Stiamo parlando di famiglie che li hanno risparmiati e guadagnati onestamente! (Se così non fosse, allora non si dovrebbe parlare di prelievo forzoso, ma dovrebbero intervenire le autorità per punire gli evasori e altro).
Insomma, magari quella famiglia ha lavorato tanto, ha fatto tante rinunzie per poter comprare una casa al figlio e ora?

E ora, da un giorno all’altro …puff!!!

Spariti 30.000!

E si, il 30%! Stiamo parlando di 30.000, non di noccioline!
Non so voi, ma a me questa decisione lascia molto basita.

Ma parliamo di noi, di noi Italiani. Quanto siamo lontani da questa situazione???
Parliamo di quelli che in Italia hanno ancora qualche possibilità di riuscire a risparmiare qualcosa.
Mi dite che cosa dobbiamo fare con i nostri risparmi?

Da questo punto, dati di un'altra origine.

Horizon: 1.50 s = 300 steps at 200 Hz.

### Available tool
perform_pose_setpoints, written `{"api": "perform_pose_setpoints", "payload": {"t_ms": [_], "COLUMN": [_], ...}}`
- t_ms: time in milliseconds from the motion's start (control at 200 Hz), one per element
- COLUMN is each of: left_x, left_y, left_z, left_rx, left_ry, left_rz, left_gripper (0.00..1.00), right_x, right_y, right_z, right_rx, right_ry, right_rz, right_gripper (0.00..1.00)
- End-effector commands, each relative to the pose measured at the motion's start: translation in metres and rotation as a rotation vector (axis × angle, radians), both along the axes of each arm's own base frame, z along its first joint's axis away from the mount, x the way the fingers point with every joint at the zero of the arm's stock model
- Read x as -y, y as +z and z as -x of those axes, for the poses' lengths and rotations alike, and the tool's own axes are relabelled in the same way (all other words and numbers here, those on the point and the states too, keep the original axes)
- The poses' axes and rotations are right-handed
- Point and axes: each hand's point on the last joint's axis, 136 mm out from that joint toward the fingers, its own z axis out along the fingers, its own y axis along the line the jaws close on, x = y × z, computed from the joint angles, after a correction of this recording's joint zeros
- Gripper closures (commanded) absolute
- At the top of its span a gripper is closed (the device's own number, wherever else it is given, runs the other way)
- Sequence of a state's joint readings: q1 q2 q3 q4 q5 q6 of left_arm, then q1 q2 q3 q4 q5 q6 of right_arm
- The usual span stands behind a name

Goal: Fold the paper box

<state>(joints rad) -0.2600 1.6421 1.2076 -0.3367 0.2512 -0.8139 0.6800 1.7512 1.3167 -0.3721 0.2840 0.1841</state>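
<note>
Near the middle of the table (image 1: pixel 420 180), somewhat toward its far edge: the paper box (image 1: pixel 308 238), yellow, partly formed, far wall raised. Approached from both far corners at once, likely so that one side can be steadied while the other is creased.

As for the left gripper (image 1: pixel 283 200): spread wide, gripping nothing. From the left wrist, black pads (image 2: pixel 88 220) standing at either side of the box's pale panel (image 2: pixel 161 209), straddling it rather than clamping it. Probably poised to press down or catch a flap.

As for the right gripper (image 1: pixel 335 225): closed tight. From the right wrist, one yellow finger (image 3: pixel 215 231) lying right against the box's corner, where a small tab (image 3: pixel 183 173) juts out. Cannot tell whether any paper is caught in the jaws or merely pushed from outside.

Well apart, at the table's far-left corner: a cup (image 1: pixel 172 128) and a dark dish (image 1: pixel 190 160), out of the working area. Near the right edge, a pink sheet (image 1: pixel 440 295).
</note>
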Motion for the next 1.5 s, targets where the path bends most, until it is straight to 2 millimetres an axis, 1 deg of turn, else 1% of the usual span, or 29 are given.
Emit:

Se decidi di comprare una casa, hai una stangata per l’IMU.
Se decidi di metterli in un conto deposito, hanno aumentato le tasse dallo 0,10 allo 0,15 e hanno eliminato il tetto massimo di imposta e devi sperare che la banca non fallisca.
Se decidi di tenerli a casa rischi la vita.
Se deicidi di lasciarli in banca, oltre al temuto fallimento della banca, forse adesso rischiamo pure noi il prelievo forzoso? Magari anche per soglie inferiori ai 100.000??? In fondo il governo Amato l’aveva già fatto nel ’92, no? (anche se non parliamo certo del 30%...)

Insomma, ditemi che deve fare uno se per puro caso riesce a mettere da parte qualche risparmio!
No davvero, ditemelo!
Datemi una ragione per cui una persona deve cercare di risparmiare con lo spettro che lo STATO e le BANCHE glieli tolgano!!!

Quello che vedo è che stanno cercando di far confluire la classe media dentro la classe povera. Ormai queste due classi sono quelle più tartassate.

Tra poco ci saranno solo i Ricchi e Poveri.
E non mi riferisco al gruppo musicale…purtroppo.